Porque, y esta es otra, mucha gente, gobernantes incluidos, piensa que la ética y la simple educación en valores son lo mismo, confusión que se debe, sin duda, a que a menudo se usa el mismo término para designar al que es “bueno” y al que estudia “lo que es bueno”, al que hace “lo que hay que hacer”, y al que se pregunta de forma sistemática “por qué hay que hacerlo”. Pero es claro que ambas cosas son muy distintas. La educación en valores está dirigida a la transmisión de aquellos mínimos principios morales o normativos que deben regular la convivencia y el comportamiento de las personas, mientras que la ética se ocupa de la reflexión racional acerca de los valores y de lo valioso en sí, dotando al alumno de las herramientas y hábitos (teorías y enfoques éticos, conceptos de filosofía moral, pensamiento crítico y sistemático, lógica y ética de la argumentación, procedimientos dialógicos, análisis de dilemas morales, etc.) necesarios para afrontar por sí mismo los retos y desafíos de su entorno, además de establecer de forma autónoma y responsable su propia escala de valores. 

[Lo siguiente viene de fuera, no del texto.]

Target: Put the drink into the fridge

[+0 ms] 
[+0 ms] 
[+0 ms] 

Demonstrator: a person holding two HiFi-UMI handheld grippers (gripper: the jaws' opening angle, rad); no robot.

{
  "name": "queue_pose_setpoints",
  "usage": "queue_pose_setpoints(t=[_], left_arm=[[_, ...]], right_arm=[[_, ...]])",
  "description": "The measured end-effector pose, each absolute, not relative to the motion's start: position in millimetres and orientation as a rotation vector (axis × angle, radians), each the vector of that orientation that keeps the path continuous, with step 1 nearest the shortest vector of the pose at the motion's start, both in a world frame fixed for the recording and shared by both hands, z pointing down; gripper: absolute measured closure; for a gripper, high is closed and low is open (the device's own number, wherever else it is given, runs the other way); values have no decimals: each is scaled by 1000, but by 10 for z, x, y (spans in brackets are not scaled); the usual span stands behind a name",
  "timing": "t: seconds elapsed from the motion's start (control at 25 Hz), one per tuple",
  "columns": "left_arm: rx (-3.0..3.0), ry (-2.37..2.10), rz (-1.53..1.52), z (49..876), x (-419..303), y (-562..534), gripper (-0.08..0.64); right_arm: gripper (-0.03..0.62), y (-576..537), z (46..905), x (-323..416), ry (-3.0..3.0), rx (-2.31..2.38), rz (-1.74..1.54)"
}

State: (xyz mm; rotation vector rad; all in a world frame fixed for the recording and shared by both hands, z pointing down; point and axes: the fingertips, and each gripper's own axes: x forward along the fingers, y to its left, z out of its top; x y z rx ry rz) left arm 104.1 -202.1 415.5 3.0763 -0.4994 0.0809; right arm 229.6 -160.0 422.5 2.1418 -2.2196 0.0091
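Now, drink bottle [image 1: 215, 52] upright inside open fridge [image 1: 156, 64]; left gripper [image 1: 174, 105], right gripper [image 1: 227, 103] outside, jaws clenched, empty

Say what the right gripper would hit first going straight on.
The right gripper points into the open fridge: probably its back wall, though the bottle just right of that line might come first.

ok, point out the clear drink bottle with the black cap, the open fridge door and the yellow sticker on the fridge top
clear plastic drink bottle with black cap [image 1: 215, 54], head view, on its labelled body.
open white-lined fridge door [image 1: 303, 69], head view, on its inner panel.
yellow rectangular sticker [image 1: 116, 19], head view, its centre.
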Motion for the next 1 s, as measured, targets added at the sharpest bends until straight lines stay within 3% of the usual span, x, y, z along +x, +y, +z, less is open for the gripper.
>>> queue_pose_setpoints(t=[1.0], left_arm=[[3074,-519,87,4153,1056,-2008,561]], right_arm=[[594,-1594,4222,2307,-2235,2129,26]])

Además, todo esto tan sumamente importante que transmite la ética (y no, o solo circunstancialmente, la educación en valores) no lo puede enseñar “transversalmente” ninguna otra materia. En todas las materias se puede desentrañar un problema moral, ejercitar el diálogo argumentativo o practicar el pensamiento crítico, pero solo en ética se trata de todo esto de manera sustantiva, exhaustiva y problematizada, atendiendo a sus fundamentos, condiciones, normas, tipos, propiedades y límites. Pensar lo contrario sería tan absurdo como pensar que, dado que en todas las asignaturas se habla o se manejan números, podemos convertir a la lengua o la matemática en “Marías” con una hora semanal. 

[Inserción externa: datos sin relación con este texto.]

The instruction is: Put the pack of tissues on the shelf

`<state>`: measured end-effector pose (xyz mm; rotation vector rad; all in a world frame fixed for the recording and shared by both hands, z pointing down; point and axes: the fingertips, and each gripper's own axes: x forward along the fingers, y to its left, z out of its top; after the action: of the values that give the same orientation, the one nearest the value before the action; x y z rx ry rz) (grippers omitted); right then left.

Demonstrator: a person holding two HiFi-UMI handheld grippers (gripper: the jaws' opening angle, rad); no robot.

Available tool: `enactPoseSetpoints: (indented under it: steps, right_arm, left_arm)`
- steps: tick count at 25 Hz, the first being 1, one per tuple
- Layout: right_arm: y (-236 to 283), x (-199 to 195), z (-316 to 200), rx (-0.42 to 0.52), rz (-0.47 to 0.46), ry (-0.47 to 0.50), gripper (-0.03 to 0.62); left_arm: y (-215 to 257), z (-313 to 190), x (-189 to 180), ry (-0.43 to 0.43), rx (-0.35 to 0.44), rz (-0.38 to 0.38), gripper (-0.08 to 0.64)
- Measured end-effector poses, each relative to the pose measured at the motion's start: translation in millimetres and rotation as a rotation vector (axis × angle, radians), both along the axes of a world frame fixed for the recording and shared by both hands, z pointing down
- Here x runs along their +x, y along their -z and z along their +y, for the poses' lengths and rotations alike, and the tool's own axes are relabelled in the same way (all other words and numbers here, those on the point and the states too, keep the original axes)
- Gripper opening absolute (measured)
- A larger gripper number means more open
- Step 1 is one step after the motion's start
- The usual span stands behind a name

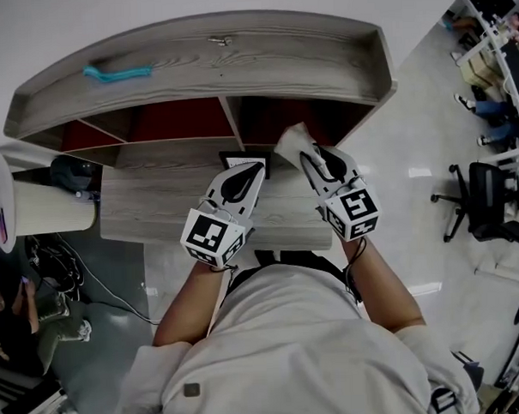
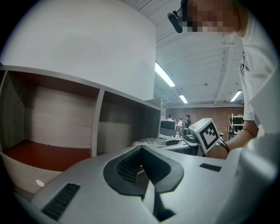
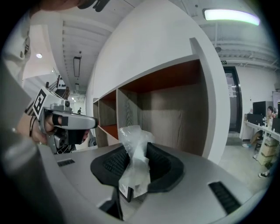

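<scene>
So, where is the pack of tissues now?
The pack of tissues shows right of centre in the head view, clamped in the right gripper, just before the right-hand compartment of the shelf.

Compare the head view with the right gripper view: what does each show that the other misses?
Head view only: a teal plastic tool lying on top of the grey wood-grain shelf unit, and the person's white shirt. Right gripper view only: the right gripper's black pads clamped on the clear-wrapped pack of tissues, and a ceiling light strip. Both: the pack, the left gripper, the shelf's red-lined compartments.
</scene>
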<state>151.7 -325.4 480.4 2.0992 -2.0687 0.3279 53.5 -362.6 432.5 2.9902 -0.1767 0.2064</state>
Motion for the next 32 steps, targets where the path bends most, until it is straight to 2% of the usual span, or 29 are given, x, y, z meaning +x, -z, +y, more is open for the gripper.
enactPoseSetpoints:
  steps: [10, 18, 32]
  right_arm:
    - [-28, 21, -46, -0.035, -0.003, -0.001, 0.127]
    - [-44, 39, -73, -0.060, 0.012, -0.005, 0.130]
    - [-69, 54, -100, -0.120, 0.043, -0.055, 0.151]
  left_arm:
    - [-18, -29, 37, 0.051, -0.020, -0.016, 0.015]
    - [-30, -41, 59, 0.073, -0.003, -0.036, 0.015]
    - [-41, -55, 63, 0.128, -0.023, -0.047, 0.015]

Porque, hablando claro: que después de tanto bla-bla-bla de los políticos sobre lo importantísimo que es la educación para resolverlo todo (desde el cambio climático a los discursos de odio, pasando por el machismo y la violencia contra las mujeres, el consumismo, las adicciones, la desinformación, la corrupción, el suicidio juvenil, el género, y mil asuntos más) ahora resulte que la única materia que se ocupa directamente de todo esto en la educación obligatoria sea una asignatura consagrada a la educación en valores (no estrictamente a la ética) y con una sola hora a la semana (35 horas en toda la ESO, mientras que Religión, por ejemplo, dispone de 140) es, si lo hubiera, de juzgado de guardia político – un juzgado, por cierto, que tendría que estar compuesto de ciudadanos éticamente bien formados –. 

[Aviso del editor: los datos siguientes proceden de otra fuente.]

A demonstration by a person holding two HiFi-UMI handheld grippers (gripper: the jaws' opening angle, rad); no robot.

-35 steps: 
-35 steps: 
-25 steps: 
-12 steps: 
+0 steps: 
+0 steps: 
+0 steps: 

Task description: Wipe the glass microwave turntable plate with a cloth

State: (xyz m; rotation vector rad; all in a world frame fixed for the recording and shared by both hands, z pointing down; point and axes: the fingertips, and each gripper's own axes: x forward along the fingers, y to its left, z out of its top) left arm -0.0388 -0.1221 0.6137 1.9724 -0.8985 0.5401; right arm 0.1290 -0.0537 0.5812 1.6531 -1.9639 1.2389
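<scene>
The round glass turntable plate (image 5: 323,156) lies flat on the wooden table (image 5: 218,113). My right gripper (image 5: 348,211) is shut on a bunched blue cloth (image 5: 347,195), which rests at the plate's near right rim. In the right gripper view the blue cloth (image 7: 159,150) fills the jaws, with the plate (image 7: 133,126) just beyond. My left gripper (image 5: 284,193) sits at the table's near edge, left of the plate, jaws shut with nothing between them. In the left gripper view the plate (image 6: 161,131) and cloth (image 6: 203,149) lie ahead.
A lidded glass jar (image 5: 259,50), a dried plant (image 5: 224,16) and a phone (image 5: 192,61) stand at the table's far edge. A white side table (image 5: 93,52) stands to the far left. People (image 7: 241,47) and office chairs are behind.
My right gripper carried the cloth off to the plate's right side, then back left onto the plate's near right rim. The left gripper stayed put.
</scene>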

En conclusión, sin una profunda educación ética y bien dotada de horas y espacios en las escuelas e institutos, vamos a generar ciudadanos no solo incapaces de afrontar de forma madura dilemas y decisiones de relevancia personal y social, o de entender a fondo lo que implican sus propios juicios y posiciones morales o políticas, sino algo peor aún: ciudadanos inermes ante todo tipo de demagogos, sectarios, salvapatrias, tunantes y vendehúmos; esto es, vamos a contribuir, más aún, a crear el peor de los mundos posibles. Piénselo. Y pongan, por favor, toda su competencia ética en hacerlo.